▸ What is being asked: Your answer must be an exact copy of all the entries.

Collected data
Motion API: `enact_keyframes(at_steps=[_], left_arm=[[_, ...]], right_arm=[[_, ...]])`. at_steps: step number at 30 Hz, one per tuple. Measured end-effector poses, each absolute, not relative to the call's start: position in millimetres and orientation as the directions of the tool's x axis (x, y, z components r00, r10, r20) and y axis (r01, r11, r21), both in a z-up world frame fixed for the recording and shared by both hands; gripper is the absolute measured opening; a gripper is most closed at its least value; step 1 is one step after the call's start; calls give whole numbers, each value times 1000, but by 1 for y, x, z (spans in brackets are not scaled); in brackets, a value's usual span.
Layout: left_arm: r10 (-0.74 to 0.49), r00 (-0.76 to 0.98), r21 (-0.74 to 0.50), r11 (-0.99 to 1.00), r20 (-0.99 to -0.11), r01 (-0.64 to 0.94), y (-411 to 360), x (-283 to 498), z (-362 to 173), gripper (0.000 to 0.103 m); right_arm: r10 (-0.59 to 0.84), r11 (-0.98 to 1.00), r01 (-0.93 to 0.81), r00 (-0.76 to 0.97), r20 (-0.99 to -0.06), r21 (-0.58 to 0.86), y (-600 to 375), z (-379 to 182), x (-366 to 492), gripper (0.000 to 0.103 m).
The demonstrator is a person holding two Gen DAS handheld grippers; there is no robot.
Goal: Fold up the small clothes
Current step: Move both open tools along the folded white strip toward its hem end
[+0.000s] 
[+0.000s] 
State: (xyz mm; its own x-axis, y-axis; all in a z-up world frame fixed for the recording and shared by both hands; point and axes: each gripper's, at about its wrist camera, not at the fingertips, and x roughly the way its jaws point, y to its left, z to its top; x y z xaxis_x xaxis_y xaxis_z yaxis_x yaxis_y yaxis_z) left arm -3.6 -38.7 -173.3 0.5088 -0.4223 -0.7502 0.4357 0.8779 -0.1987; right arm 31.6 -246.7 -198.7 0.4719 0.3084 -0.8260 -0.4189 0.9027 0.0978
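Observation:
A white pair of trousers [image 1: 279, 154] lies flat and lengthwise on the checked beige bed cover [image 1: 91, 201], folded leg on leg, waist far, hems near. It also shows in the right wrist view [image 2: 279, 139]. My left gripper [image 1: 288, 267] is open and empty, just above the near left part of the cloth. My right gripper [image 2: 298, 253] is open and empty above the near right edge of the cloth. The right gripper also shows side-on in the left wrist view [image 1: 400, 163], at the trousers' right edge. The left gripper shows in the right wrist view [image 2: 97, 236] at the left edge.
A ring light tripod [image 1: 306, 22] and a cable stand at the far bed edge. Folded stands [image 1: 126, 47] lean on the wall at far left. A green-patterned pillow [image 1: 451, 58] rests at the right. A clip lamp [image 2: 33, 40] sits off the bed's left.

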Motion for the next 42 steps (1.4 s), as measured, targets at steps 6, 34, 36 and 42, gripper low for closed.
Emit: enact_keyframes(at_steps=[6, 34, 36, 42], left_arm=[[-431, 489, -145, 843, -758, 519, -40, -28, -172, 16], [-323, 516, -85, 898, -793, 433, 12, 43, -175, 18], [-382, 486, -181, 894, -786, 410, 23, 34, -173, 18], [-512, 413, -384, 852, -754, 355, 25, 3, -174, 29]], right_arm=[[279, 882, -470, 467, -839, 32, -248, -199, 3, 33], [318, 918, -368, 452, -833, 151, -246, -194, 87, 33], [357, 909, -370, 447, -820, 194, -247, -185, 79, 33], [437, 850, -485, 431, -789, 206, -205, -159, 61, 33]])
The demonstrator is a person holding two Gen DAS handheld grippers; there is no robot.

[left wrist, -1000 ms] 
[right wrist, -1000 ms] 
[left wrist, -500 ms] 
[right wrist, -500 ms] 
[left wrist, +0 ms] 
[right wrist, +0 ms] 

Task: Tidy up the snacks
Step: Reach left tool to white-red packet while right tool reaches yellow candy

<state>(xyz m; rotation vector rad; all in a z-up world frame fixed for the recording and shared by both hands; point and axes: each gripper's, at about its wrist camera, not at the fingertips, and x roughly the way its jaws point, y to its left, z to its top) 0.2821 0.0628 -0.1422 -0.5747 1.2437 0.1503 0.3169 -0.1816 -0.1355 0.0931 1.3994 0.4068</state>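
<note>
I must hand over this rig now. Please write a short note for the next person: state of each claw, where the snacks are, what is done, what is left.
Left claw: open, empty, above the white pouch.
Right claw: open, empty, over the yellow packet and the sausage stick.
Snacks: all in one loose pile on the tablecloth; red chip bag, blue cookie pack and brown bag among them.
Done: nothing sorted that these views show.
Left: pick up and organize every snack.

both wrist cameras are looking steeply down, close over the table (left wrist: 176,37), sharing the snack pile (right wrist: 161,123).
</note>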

▸ Written answer:
Motion API: `enact_keyframes(at_steps=[_], left_arm=[[_, ...]], right_arm=[[_, ...]])`. at_steps: step number at 30 Hz, one per tuple. Measured end-effector poses, each absolute, not relative to the call's start: position in millimetres and orientation as the directions of the tool's x axis (x, y, z components r00, r10, r20) and y axis (r01, r11, r21), both in a z-up world frame fixed for the recording and shared by both hands; gripper is the absolute measured opening; a gripper is most closed at its least value; step 1 is one step after the call's start; calls give whole numbers, each value times 1000, but by 1 for y, x, z (spans in brackets are not scaled); in brackets, a value's usual span.
Layout: left_arm: r10 (-0.74 to 0.49), r00 (-0.76 to 0.98), r21 (-0.74 to 0.50), r11 (-0.99 to 1.00), r20 (-0.99 to -0.11), r01 (-0.64 to 0.94), y (-411 to 360), x (-283 to 498), z (-362 to 173), gripper (0.000 to 0.103 m); right_arm: r10 (-0.59 to 0.84), r11 (-0.98 to 1.00), r01 (-0.93 to 0.81), r00 (-0.76 to 0.97), r20 (-0.99 to -0.06), r21 (-0.58 to 0.86), y (-600 to 375), z (-379 to 182), x (-366 to 492), gripper (0.000 to 0.103 m).
The demonstrator is a person holding two Gen DAS handheld grippers; there is no robot.
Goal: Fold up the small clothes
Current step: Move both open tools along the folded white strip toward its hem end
[+0.000s] 
[+0.000s] 
State: (xyz mm; its own x-axis, y-axis; all in a z-up world frame fixed for the recording and shared by both hands; point and axes: each gripper's, at about its wrist camera, not at the fingertips, and x roughly the way its jaws point, y to its left, z to its top; x y z xaxis_x xaxis_y xaxis_z yaxis_x yaxis_y yaxis_z) left arm -3.6 -38.7 -173.3 0.5088 -0.4223 -0.7502 0.4357 0.8779 -0.1987; right arm 31.6 -246.7 -198.7 0.4719 0.3084 -0.8260 -0.4189 0.9027 0.0978
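Observation:
A white pair of trousers [image 1: 279, 154] lies flat and lengthwise on the checked beige bed cover [image 1: 91, 201], folded leg on leg, waist far, hems near. It also shows in the right wrist view [image 2: 279, 139]. My left gripper [image 1: 288, 267] is open and empty, just above the near left part of the cloth. My right gripper [image 2: 298, 253] is open and empty above the near right edge of the cloth. The right gripper also shows side-on in the left wrist view [image 1: 400, 163], at the trousers' right edge. The left gripper shows in the right wrist view [image 2: 97, 236] at the left edge.
A ring light tripod [image 1: 306, 22] and a cable stand at the far bed edge. Folded stands [image 1: 126, 47] lean on the wall at far left. A green-patterned pillow [image 1: 451, 58] rests at the right. A clip lamp [image 2: 33, 40] sits off the bed's left.
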
Motion for the next 42 steps (1.4 s), as measured, targets at steps 6, 34, 36 and 42, gripper low for closed.
Emit: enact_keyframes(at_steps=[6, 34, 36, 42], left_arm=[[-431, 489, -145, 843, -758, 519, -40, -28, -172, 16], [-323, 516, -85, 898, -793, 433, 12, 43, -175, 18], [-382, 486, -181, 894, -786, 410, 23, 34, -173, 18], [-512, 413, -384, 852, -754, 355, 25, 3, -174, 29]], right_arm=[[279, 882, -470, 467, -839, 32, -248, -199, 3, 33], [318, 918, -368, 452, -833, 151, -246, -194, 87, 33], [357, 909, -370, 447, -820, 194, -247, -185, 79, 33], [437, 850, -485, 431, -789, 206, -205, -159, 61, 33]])
The demonstrator is a person holding two Gen DAS handheld grippers; there is no robot.

[left wrist, -1000 ms] 
[right wrist, -1000 ms] 
[left wrist, -500 ms] 
[right wrist, -500 ms] 
[left wrist, +0 ms] 
[right wrist, +0 ms] 

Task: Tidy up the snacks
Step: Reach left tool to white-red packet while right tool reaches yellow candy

<state>(xyz m; rotation vector rad; all in a z-up world frame fixed for the recording and shared by both hands; point and axes: each gripper's, at about its wrist camera, not at the fingertips, and x roughly the way its jaws point, y to its left, z to its top) 0.2821 0.0628 -0.1422 -0.5747 1.2437 0.1503 0.3169 -0.1816 -0.1355 0.0931 1.3994 0.4068</state>
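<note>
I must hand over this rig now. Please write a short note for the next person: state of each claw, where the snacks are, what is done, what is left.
Left claw: open, empty, above the white pouch.
Right claw: open, empty, over the yellow packet and the sausage stick.
Snacks: all in one loose pile on the tablecloth; red chip bag, blue cookie pack and brown bag among them.
Done: nothing sorted that these views show.
Left: pick up and organize every snack.

both wrist cameras are looking steeply down, close over the table (left wrist: 176,37), sharing the snack pile (right wrist: 161,123).
</note>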

No other output belongs with this exercise.